• _What is required_:
Without changing a word, return the listing below, minus its images.

---

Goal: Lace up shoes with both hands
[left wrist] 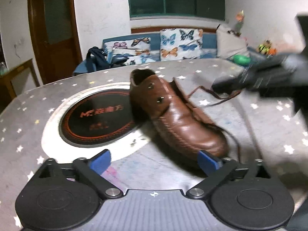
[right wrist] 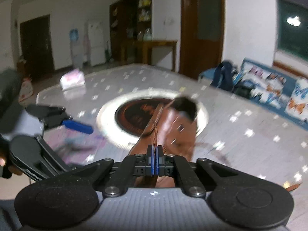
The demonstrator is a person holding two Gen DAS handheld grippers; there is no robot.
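Note:
A brown leather shoe (left wrist: 179, 119) lies on the star-patterned table, toe toward the left wrist camera, its brown lace (left wrist: 217, 96) trailing off to the right. My left gripper (left wrist: 154, 160) is open, blue pads wide apart, just in front of the toe. In the right wrist view my right gripper (right wrist: 154, 153) is shut on the brown lace (right wrist: 155, 134), which runs up toward the shoe (right wrist: 173, 130). The right gripper shows blurred in the left view (left wrist: 259, 79), beside the shoe's far side. The left gripper (right wrist: 63, 121) shows at the left of the right view.
A round black hob (left wrist: 96, 119) in a white ring is set into the table (left wrist: 269, 134) behind the shoe. A pink-white packet (right wrist: 72, 79) lies at the table's far side. A sofa with butterfly cushions (left wrist: 179, 44) and a dark bag (left wrist: 96, 57) stand beyond.

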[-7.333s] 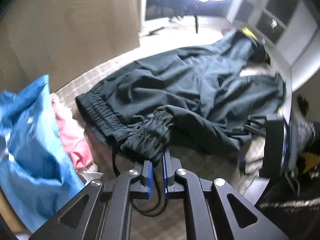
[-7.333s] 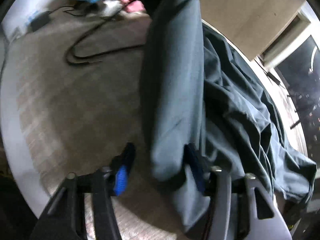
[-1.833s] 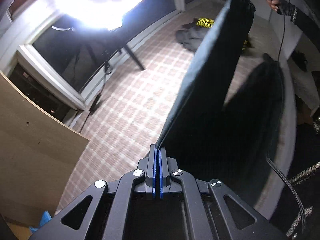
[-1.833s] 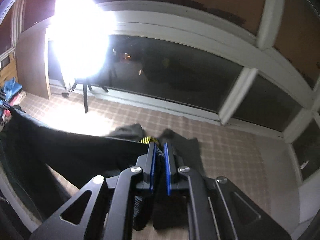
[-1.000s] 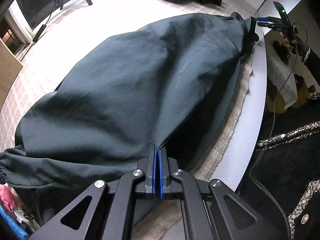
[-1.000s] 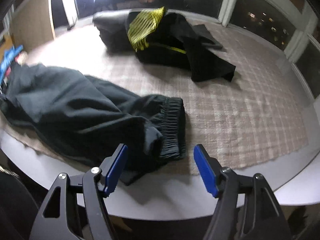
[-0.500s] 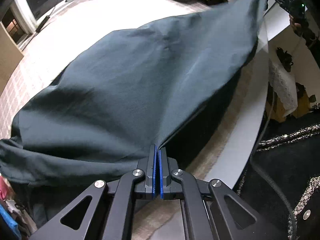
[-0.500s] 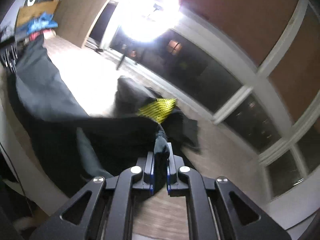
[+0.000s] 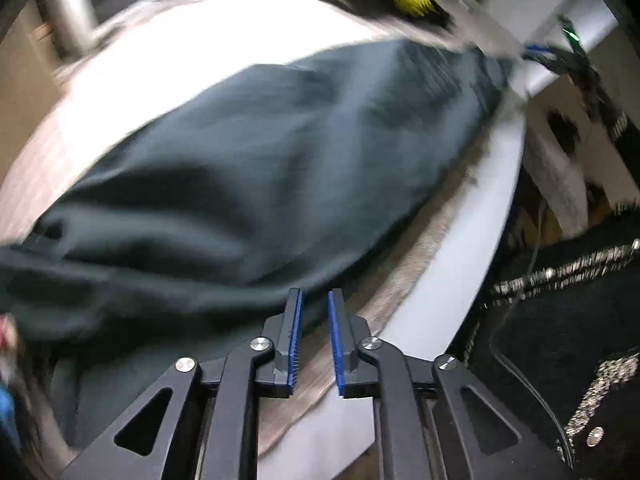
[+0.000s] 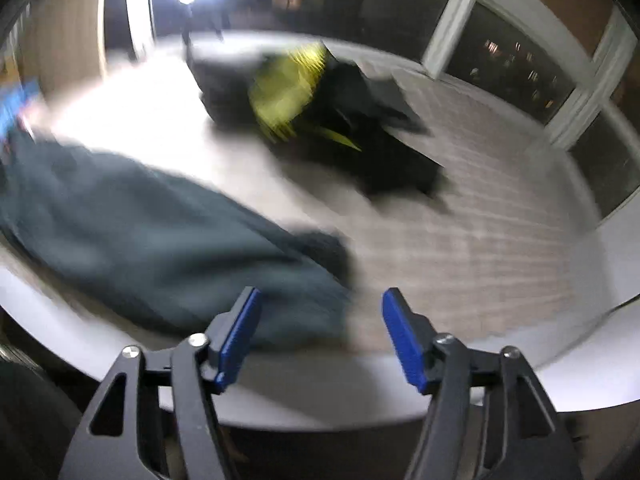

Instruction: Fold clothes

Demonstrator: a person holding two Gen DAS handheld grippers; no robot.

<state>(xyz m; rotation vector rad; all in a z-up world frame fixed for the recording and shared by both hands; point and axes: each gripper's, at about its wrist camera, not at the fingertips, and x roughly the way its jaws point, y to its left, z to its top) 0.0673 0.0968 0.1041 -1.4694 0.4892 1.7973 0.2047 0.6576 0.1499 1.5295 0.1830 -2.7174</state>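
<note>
Dark green trousers (image 9: 260,168) lie spread along the near edge of the cloth-covered table (image 9: 484,216), folded lengthwise. My left gripper (image 9: 313,312) hovers just off their near hem, its jaws opening with no cloth pinched between the blue pads (image 9: 295,340). In the right wrist view the same trousers (image 10: 160,248) end at a dark waistband just left of centre. My right gripper (image 10: 320,312) hangs above that end, jaws opening wide, nothing pressed between them. The right gripper (image 9: 548,54) also shows at the far end of the trousers in the left wrist view. Both views are motion-blurred.
A heap of black and yellow clothes (image 10: 316,108) lies further back on the checked tablecloth (image 10: 480,240). Blue and pink fabric (image 10: 18,108) sits at the far left. A person's dark trimmed garment (image 9: 560,320) is close on the right of the table edge. Windows (image 10: 500,56) stand behind.
Both grippers have let go of the trousers: the left jaws parted a little, the right ones parted wide. The trousers dropped flat on the table and both hands lifted away.
</note>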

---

• _Completed task_:
Goal: Lace up shoes with both hands
[left wrist] 
[right wrist] 
The demonstrator is a person holding two Gen DAS handheld grippers; there is no robot.
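Note:
A brown leather shoe (left wrist: 179, 119) lies on the star-patterned table, toe toward the left wrist camera, its brown lace (left wrist: 217, 96) trailing off to the right. My left gripper (left wrist: 154, 160) is open, blue pads wide apart, just in front of the toe. In the right wrist view my right gripper (right wrist: 154, 153) is shut on the brown lace (right wrist: 155, 134), which runs up toward the shoe (right wrist: 173, 130). The right gripper shows blurred in the left view (left wrist: 259, 79), beside the shoe's far side. The left gripper (right wrist: 63, 121) shows at the left of the right view.
A round black hob (left wrist: 96, 119) in a white ring is set into the table (left wrist: 269, 134) behind the shoe. A pink-white packet (right wrist: 72, 79) lies at the table's far side. A sofa with butterfly cushions (left wrist: 179, 44) and a dark bag (left wrist: 96, 57) stand beyond.
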
[-7.333s] 
[-7.333s] 
[-1.833s] 
[-1.833s] 
[-1.000s] 
[-1.000s] 
[-0.500s] 
[-0.500s] 
[+0.000s] 
[+0.000s] 

Instruction: Fold clothes

Demonstrator: a person holding two Gen DAS handheld grippers; no robot.

<state>(xyz m; rotation vector rad; all in a z-up world frame fixed for the recording and shared by both hands; point and axes: each gripper's, at about its wrist camera, not at the fingertips, and x roughly the way its jaws point, y to its left, z to its top) 0.0673 0.0968 0.1041 -1.4694 0.4892 1.7973 0.2047 0.6576 0.1499 1.5295 0.1830 -2.7174</state>
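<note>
Dark green trousers (image 9: 260,168) lie spread along the near edge of the cloth-covered table (image 9: 484,216), folded lengthwise. My left gripper (image 9: 313,312) hovers just off their near hem, its jaws opening with no cloth pinched between the blue pads (image 9: 295,340). In the right wrist view the same trousers (image 10: 160,248) end at a dark waistband just left of centre. My right gripper (image 10: 320,312) hangs above that end, jaws opening wide, nothing pressed between them. The right gripper (image 9: 548,54) also shows at the far end of the trousers in the left wrist view. Both views are motion-blurred.
A heap of black and yellow clothes (image 10: 316,108) lies further back on the checked tablecloth (image 10: 480,240). Blue and pink fabric (image 10: 18,108) sits at the far left. A person's dark trimmed garment (image 9: 560,320) is close on the right of the table edge. Windows (image 10: 500,56) stand behind.
Both grippers have let go of the trousers: the left jaws parted a little, the right ones parted wide. The trousers dropped flat on the table and both hands lifted away.
</note>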

The required output is now complete.